◆ YOUR GOAL ◆
All entries are to be copied verbatim, while the pictures stay out.
==================================================
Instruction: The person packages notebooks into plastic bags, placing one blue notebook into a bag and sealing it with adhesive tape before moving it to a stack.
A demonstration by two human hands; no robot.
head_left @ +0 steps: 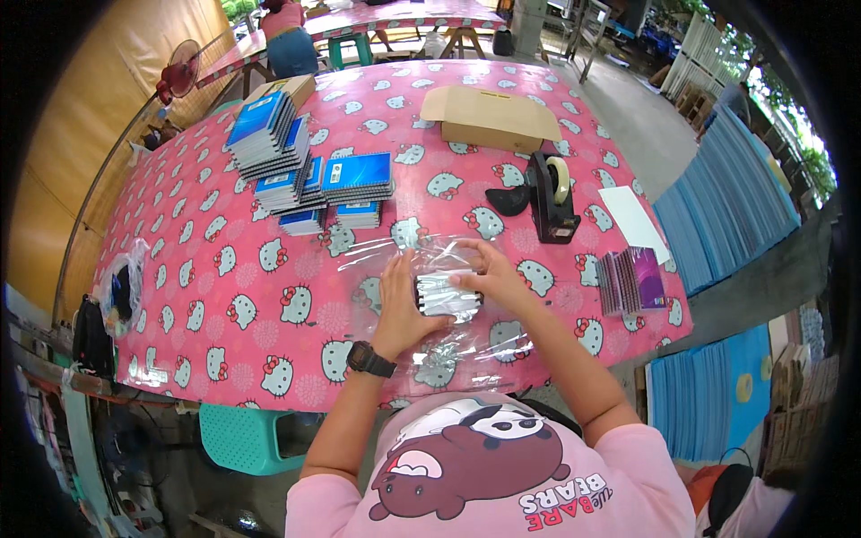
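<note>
A small stack of notebooks (pixel 447 299), white page edges upward, sits on a clear plastic sheet (pixel 430 345) on the table in front of me. My left hand (pixel 401 307) presses against the stack's left side, its fingers pointing away from me and its thumb along the near edge. From the right, my right hand (pixel 491 280) grips the same stack, thumb on top and fingers at the far right corner among the plastic. Glare on the film blurs the notebooks' outlines.
Piles of blue spiral notebooks (pixel 359 175) stand at the far left. Beyond the stack are a cardboard box (pixel 493 121) and a black tape dispenser (pixel 554 202). Purple notebooks (pixel 632 280) and a white sheet (pixel 635 222) lie at right. A green stool (pixel 242 439) stands below the table edge.
</note>
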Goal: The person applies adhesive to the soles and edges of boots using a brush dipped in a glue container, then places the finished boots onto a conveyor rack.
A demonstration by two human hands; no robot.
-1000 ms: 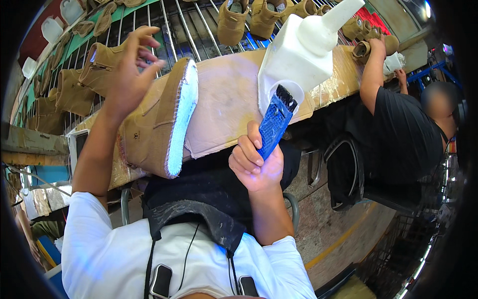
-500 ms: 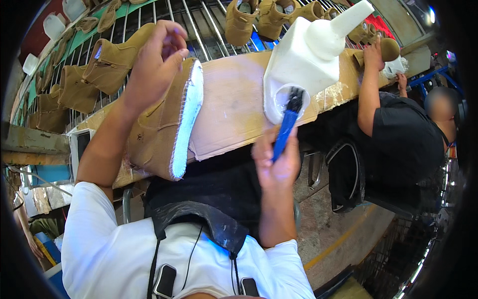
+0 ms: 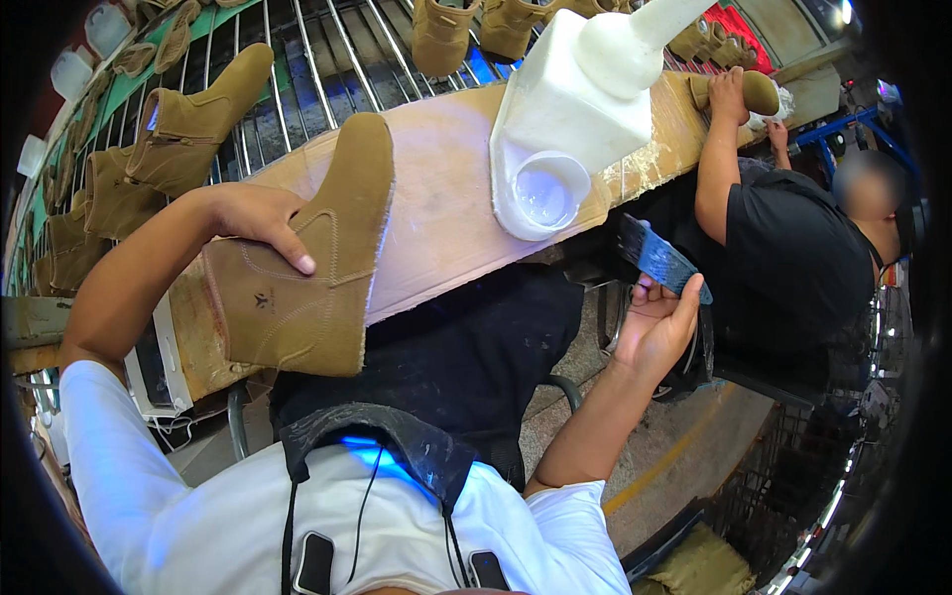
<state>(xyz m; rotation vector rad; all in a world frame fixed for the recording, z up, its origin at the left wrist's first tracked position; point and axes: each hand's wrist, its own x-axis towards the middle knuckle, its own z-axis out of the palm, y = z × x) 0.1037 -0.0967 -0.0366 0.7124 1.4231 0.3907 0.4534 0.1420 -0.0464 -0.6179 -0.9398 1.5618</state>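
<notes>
A tan ankle boot (image 3: 312, 268) lies on its side at the near edge of the bench, its toe pointing away from me and its pale bottom edge turned to the right. My left hand (image 3: 260, 220) is closed on it, the thumb pressed on the upper and the other fingers mostly hidden. Off to the right, my right hand (image 3: 656, 322) grips a blue brush (image 3: 666, 260) with dark bristles, held beyond the bench edge. Between the two stands a white plastic container (image 3: 585, 89) with a round cup (image 3: 545, 193) at its base, which holds whitish liquid.
Cardboard (image 3: 436, 183) covers the bench. Behind it runs a metal bar rack (image 3: 307, 69) with several tan boots (image 3: 188, 129). To the right, a seated co-worker in black (image 3: 783, 258) handles another boot (image 3: 759, 96). A chair (image 3: 689, 362) is near my right forearm.
My left hand has come down from above the boot and taken hold of it; the boot has turned so its white underside barely shows. My right hand has moved the brush rightward, away from the cup.
</notes>
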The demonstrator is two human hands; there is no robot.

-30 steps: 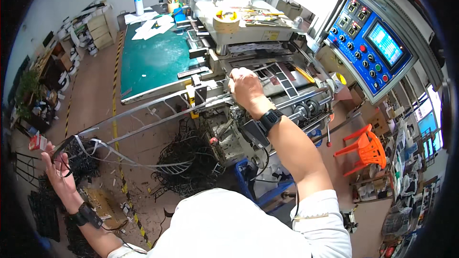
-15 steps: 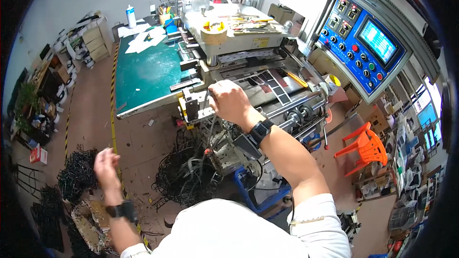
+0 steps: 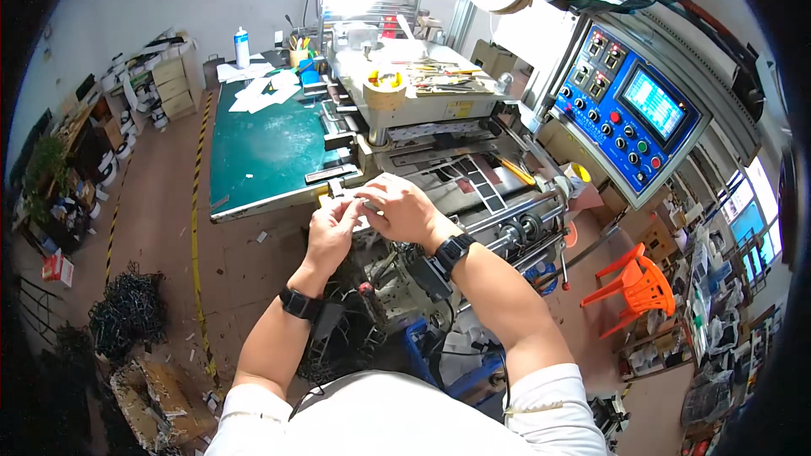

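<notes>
Both my hands meet over the front left corner of the machine [image 3: 431, 106]. The fingers of my left hand [image 3: 329, 235] are closed in a pinch against those of my right hand [image 3: 400, 209], which are curled and closed too. Whatever sits between the fingertips is mostly covered and too small to name. Just right of my right hand, a black strip with a row of rectangular windows [image 3: 483, 188] lies on the machine bed. A yellow-handled tool [image 3: 517, 171] rests beside it. Steel rollers [image 3: 511, 228] run along the bed's front edge.
A green-topped table [image 3: 269, 152] adjoins on the left, with white papers and a spray can [image 3: 242, 49]. A blue control panel [image 3: 629, 110] hangs at right, near an orange stool [image 3: 632, 289]. Tangled black scrap [image 3: 128, 312] and a blue crate [image 3: 456, 384] are on the floor.
My left hand has come up from the lower left to meet my right hand. The view has shifted slightly. A blurred dark tangle below my right hand is now largely hidden by my left arm.
</notes>
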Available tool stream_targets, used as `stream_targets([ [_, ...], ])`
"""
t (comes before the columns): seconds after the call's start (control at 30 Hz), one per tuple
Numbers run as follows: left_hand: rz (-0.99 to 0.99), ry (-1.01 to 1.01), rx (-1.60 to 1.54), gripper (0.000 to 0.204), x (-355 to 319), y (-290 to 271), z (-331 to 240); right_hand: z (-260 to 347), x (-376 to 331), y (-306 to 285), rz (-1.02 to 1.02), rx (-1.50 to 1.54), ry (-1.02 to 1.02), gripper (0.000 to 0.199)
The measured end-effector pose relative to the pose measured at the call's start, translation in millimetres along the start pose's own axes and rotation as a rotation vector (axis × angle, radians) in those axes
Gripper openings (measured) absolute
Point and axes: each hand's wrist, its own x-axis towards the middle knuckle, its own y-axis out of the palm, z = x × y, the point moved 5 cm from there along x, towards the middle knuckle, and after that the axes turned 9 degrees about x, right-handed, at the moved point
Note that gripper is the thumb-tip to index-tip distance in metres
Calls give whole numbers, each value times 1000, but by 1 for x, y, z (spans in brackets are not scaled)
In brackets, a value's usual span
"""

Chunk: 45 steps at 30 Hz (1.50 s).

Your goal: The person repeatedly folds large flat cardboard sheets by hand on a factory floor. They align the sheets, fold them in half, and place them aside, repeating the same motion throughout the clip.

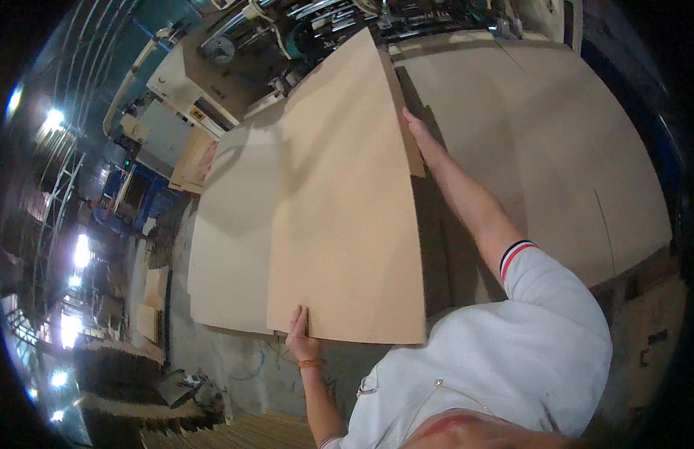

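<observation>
Your left hand (303, 340) is gripping the near edge of the cardboard sheet (347, 202), your right hand (418, 138) clasping its far side, lifting it off the stack (235, 239) below.

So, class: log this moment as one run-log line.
left hand: grips near edge of cardboard sheet | right hand: holds far edge | sheet: tilted above lower cardboard stack | machine: behind

The cardboard sheet (339, 202) looks matt, smooth, pale brown paperboard.
</observation>
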Motion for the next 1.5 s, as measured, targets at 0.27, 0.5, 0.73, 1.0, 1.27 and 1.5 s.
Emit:
stream_targets([
  [0.27, -43, -177, -208, 31, 29, -61, 21, 66, -218, -102, -328, -771, -338, 37],
  [0.5, -294, 84, 287, 24, 92, -146, 32, 65, -524, -333, -1746, -1503, -507, 66],
  [0.73, -275, -61, 47, 44, 197, -206, 174, 52, -554, -378, -1477, -483, -657, 53],
  [1.0, -157, 84, 272, 34, 161, -197, 47, 108, -569, -395, -1158, 310, -691, 63],
  [1.27, -632, 248, 4, 22, 110, -143, -27, 163, -555, -354, -1185, 28, -678, 59],
  [1.5, -659, 347, -116, 19, 127, -168, -75, 106, -625, -375, -1134, 53, -835, 52],
])
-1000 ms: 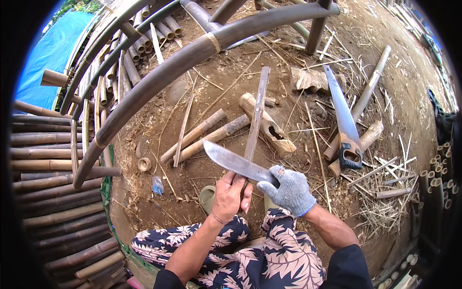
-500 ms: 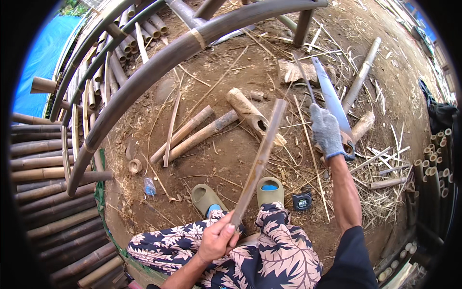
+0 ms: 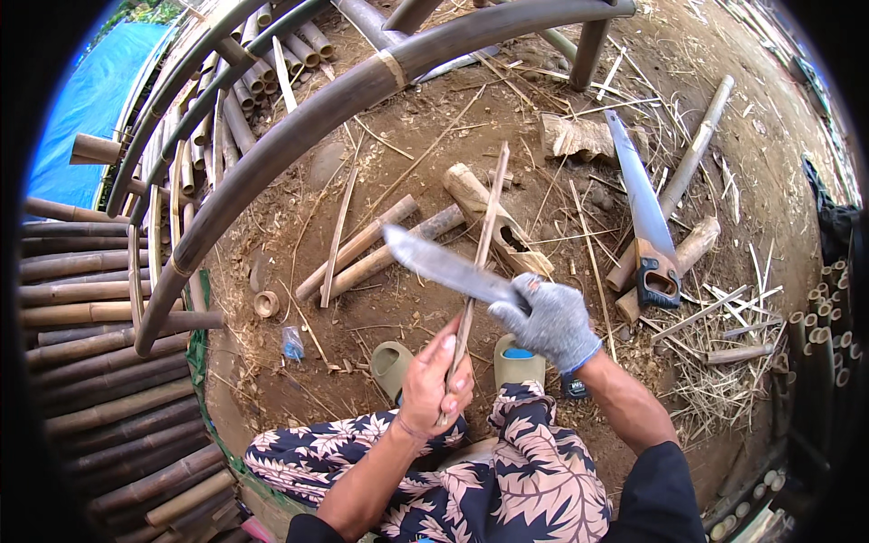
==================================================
◆ PROBLEM SOLUTION ◆
Instruction: The person packages notebooks into plastic bags, placing one blue notebook into a bag and sealing it with adhesive tape before moving it to a stack.
A demonstration by two human hands; no robot.
head_left @ +0 steps: 
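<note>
A small stack of notebooks (pixel 447 299), white page edges upward, sits on a clear plastic sheet (pixel 430 345) on the table in front of me. My left hand (pixel 401 307) presses against the stack's left side, its fingers pointing away from me and its thumb along the near edge. From the right, my right hand (pixel 491 280) grips the same stack, thumb on top and fingers at the far right corner among the plastic. Glare on the film blurs the notebooks' outlines.
Piles of blue spiral notebooks (pixel 359 175) stand at the far left. Beyond the stack are a cardboard box (pixel 493 121) and a black tape dispenser (pixel 554 202). Purple notebooks (pixel 632 280) and a white sheet (pixel 635 222) lie at right. A green stool (pixel 242 439) stands below the table edge.
</note>
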Goal: The person applies adhesive to the soles and edges of boots using a brush dipped in a glue container, then places the finished boots onto a conveyor rack.
A demonstration by two human hands; no robot.
-1000 ms: 
-500 ms: 
+0 ms: 
<state>(xyz m; rotation vector rad; all in a world frame fixed for the recording, z up, its origin at the left wrist's first tracked position; point and axes: each hand's wrist, its own x-axis towards the middle knuckle, its own z-axis out of the palm, y = z × x) 0.1037 -0.0967 -0.0366 0.7124 1.4231 0.3907 0.4534 0.1420 -0.0464 -0.6179 -0.9398 1.5618</state>
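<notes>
A tan ankle boot (image 3: 312, 268) lies on its side at the near edge of the bench, its toe pointing away from me and its pale bottom edge turned to the right. My left hand (image 3: 260, 220) is closed on it, the thumb pressed on the upper and the other fingers mostly hidden. Off to the right, my right hand (image 3: 656, 322) grips a blue brush (image 3: 666, 260) with dark bristles, held beyond the bench edge. Between the two stands a white plastic container (image 3: 585, 89) with a round cup (image 3: 545, 193) at its base, which holds whitish liquid.
Cardboard (image 3: 436, 183) covers the bench. Behind it runs a metal bar rack (image 3: 307, 69) with several tan boots (image 3: 188, 129). To the right, a seated co-worker in black (image 3: 783, 258) handles another boot (image 3: 759, 96). A chair (image 3: 689, 362) is near my right forearm.
My left hand has come down from above the boot and taken hold of it; the boot has turned so its white underside barely shows. My right hand has moved the brush rightward, away from the cup.
</notes>
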The demonstrator is two human hands; there is no robot.

-30 steps: 
-15 steps: 
+0 steps: 

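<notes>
Both my hands meet over the front left corner of the machine [image 3: 431, 106]. The fingers of my left hand [image 3: 329, 235] are closed in a pinch against those of my right hand [image 3: 400, 209], which are curled and closed too. Whatever sits between the fingertips is mostly covered and too small to name. Just right of my right hand, a black strip with a row of rectangular windows [image 3: 483, 188] lies on the machine bed. A yellow-handled tool [image 3: 517, 171] rests beside it. Steel rollers [image 3: 511, 228] run along the bed's front edge.
A green-topped table [image 3: 269, 152] adjoins on the left, with white papers and a spray can [image 3: 242, 49]. A blue control panel [image 3: 629, 110] hangs at right, near an orange stool [image 3: 632, 289]. Tangled black scrap [image 3: 128, 312] and a blue crate [image 3: 456, 384] are on the floor.
My left hand has come up from the lower left to meet my right hand. The view has shifted slightly. A blurred dark tangle below my right hand is now largely hidden by my left arm.
</notes>
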Available tool stream_targets, used as `stream_targets([ [_, ...], ])`
"""
t (comes before the columns): seconds after the call's start (control at 30 Hz), one per tuple
Numbers run as follows: left_hand: rz (-0.99 to 0.99), ry (-1.01 to 1.01), rx (-1.60 to 1.54), gripper (0.000 to 0.204), x (-355 to 319), y (-290 to 271), z (-331 to 240); right_hand: z (-260 to 347), x (-376 to 331), y (-306 to 285), rz (-1.02 to 1.02), rx (-1.50 to 1.54), ry (-1.02 to 1.02), gripper (0.000 to 0.199)
The measured end-effector pose relative to the pose measured at the call's start, translation in millimetres along the start pose's own axes and rotation as a rotation vector (axis × angle, radians) in those axes
Gripper openings (measured) absolute
Point and axes: each hand's wrist, its own x-axis towards the middle knuckle, its own y-axis out of the palm, z = x × y, the point moved 5 cm from there along x, towards the middle knuckle, and after that the axes turned 9 degrees about x, right-handed, at the moved point
Note that gripper is the thumb-tip to index-tip distance in metres
Calls give whole numbers, each value times 1000, but by 1 for x, y, z (spans in brackets are not scaled)
In brackets, a value's usual span
"""

Chunk: 45 steps at 30 Hz (1.50 s).

Your goal: The person repeatedly folds large flat cardboard sheets by hand on a factory floor. They align the sheets, fold them in half, and place them aside, repeating the same motion throughout the clip.


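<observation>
Your left hand (303, 340) is gripping the near edge of the cardboard sheet (347, 202), your right hand (418, 138) clasping its far side, lifting it off the stack (235, 239) below.

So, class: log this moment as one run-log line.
left hand: grips near edge of cardboard sheet | right hand: holds far edge | sheet: tilted above lower cardboard stack | machine: behind

The cardboard sheet (339, 202) looks matt, smooth, pale brown paperboard.
</observation>
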Motion for the next 1.5 s, as measured, targets at 0.27, 0.5, 0.73, 1.0, 1.27 and 1.5 s.
Emit:
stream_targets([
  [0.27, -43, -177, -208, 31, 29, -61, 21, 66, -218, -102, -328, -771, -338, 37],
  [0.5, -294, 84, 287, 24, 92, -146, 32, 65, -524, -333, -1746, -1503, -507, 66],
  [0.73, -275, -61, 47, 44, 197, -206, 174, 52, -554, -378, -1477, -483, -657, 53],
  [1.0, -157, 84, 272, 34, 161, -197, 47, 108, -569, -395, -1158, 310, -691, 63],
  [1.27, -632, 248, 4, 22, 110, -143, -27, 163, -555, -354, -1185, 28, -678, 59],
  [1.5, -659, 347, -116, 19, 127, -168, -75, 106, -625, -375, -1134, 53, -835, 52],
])
-1000 ms: 
-500 ms: 
+0 ms: 

That wraps up the answer.